Julgo que todos os europeístas deveriam prestar atenção a este discurso de John Major. Num artigo recentemente publicado pelo Journal of Democracy, em Washington,  (October 2014, Volume 25, Number 4, pags. 88-95) apresentei um argumento muito semelhante, também ele inteiramente dirigido aos europeístas, não aos eurocépticos. O ponto central era também o de que toda a União Europeia, e em particular a Alemanha, devem encarar as reivindicações britânicas como uma oportunidade para introduzir maior flexibilidade na União. E que só essa flexibilidade permitirá manter e reforçar a unidade europeia.
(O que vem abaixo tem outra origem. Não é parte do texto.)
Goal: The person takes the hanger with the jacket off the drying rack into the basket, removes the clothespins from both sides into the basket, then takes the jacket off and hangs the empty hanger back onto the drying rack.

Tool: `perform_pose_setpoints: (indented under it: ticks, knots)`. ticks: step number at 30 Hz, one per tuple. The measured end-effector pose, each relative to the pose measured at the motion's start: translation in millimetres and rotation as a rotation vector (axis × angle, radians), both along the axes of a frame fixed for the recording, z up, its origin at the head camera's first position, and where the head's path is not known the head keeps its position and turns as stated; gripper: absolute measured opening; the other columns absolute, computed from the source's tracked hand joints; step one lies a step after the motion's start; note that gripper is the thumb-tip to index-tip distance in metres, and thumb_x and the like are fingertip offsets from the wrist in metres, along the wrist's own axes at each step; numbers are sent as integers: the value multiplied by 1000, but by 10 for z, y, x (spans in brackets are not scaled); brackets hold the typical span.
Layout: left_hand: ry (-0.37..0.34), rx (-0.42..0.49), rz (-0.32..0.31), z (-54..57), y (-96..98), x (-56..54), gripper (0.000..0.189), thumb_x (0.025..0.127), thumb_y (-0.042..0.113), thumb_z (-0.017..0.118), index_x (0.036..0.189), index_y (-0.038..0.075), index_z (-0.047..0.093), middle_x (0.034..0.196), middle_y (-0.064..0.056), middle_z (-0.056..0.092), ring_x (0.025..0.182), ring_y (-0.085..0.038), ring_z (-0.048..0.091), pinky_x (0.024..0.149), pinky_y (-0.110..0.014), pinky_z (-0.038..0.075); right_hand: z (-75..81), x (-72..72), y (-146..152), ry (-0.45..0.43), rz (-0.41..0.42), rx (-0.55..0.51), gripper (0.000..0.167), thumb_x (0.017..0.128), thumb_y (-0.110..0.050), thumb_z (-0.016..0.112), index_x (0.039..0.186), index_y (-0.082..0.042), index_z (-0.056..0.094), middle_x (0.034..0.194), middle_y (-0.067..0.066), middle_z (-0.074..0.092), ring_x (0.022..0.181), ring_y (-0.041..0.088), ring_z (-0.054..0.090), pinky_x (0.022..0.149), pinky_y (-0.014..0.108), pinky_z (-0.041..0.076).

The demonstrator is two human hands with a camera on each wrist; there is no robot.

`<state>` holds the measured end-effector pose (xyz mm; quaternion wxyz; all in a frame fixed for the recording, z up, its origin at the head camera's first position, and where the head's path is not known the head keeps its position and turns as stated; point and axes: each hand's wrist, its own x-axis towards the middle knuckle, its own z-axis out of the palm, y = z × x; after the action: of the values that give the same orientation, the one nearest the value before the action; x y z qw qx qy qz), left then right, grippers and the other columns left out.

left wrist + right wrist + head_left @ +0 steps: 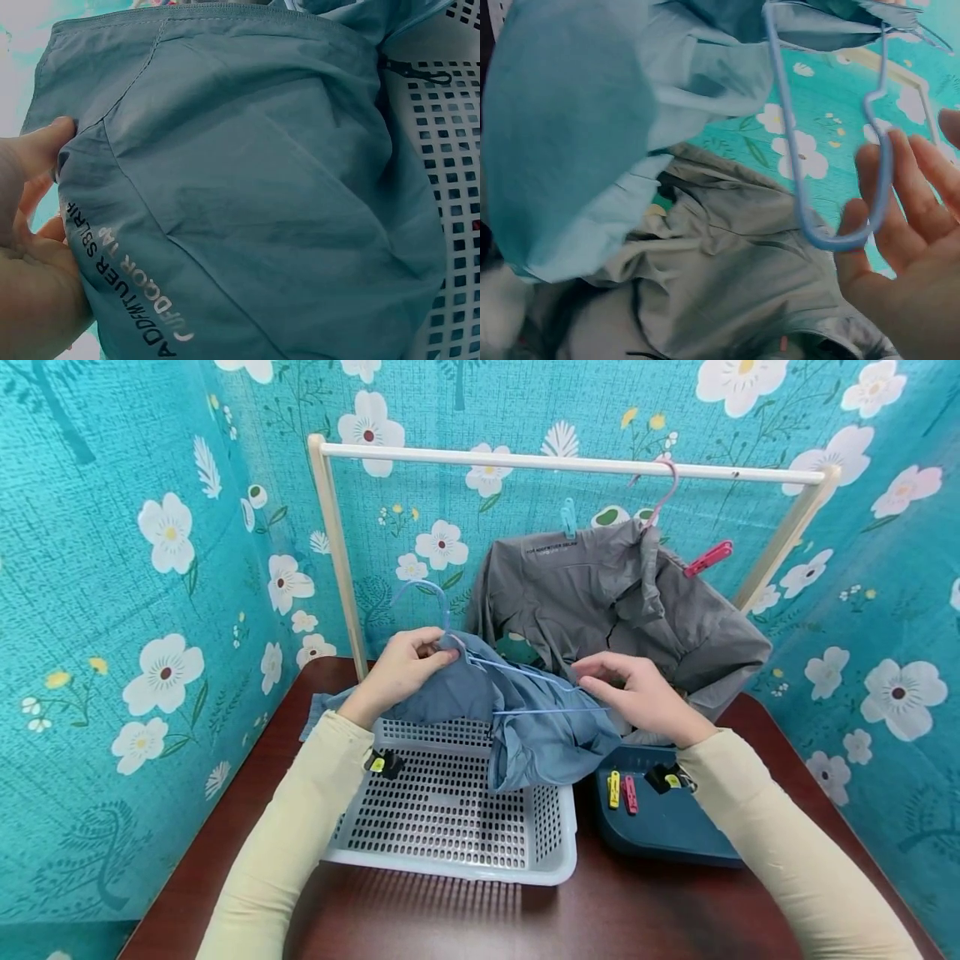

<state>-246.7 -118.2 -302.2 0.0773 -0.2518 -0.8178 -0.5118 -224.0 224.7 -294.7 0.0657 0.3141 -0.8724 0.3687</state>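
My left hand [412,664] pinches a blue jacket [457,689] at its collar, close to the base of the hook of a blue hanger [447,610]. In the left wrist view, the thumb presses the jacket's [247,165] fabric beside printed lettering. One arm of the hanger [795,172] sticks out bare of the jacket. My right hand [637,689] is at that arm's rounded end. In the right wrist view, the right hand's fingers [915,202] are loosely extended and touch the hanger. The rest of the hanger is hidden by cloth.
Under the jacket stands a white perforated basket [450,864]. A dark blue tray [675,843] holds a yellow clip [614,789] and a pink clip [630,795]. Behind, a grey jacket [570,577] hangs by a pink hanger [670,485] from the rack's rail [487,457], with clips attached.
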Motion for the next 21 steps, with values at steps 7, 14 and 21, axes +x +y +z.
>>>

Baseei esse argumento nos alertas apresentados há 25 anos por Ralf Dahrendorf sobre a transição para a democracia nos países ex-comunistas, após a queda do Muro de Berlim. No seu livro Reflexões sobre a Revolução na Europa (Gradiva, 1991) Dahrendorf sublinhou a distinção entre política constitucional e política normal. A primeira diz respeito ao quadro de regras do jogo que permite e protege a concorrência entre propostas políticas particulares. Esta concorrência faz parte da política normal, onde diferentes partidos e propostas políticas rivalizam pacificamente no interior do quadro constitucional.

É não só errado mas sobretudo perigoso transferir para o nível constitucional matérias que dizem respeito á política normal. Privatizar ou nacionalizar um sector económico particular, aumentar ou diminuir a despesa pública, centralizar ou descentralizar, são exemplos de política normal — onde é normal existirem propostas rivais. Umas vezes as eleições são ganhas por umas dessas propostas, da próxima vez podem ganhar outras.

A União Europeia está inadvertidamente a retirar da política normal a rivalidade acerca da maior ou menor centralização. Quando as três maiores famílias partidárias — Populares, Socialistas e Liberais — identificam a causa da UE com o dogma de “Mais Europa”, ou maior integração supranacional o resultado fica à vista: partidos extremistas exploram o vazio da política normal e usam a causa da descentralização para promover as suas plataformas extremistas, muitas vezes racistas.

Esta é a razão pela qual o mal-estar britânico deve ser usado pela UE para “desconstitucionalizar” o dogma de “Mais Europa”. Isso significa aceitar propostas de menos poderes para Bruxelas sem as empurrar para uma posição contrária à União Europeia.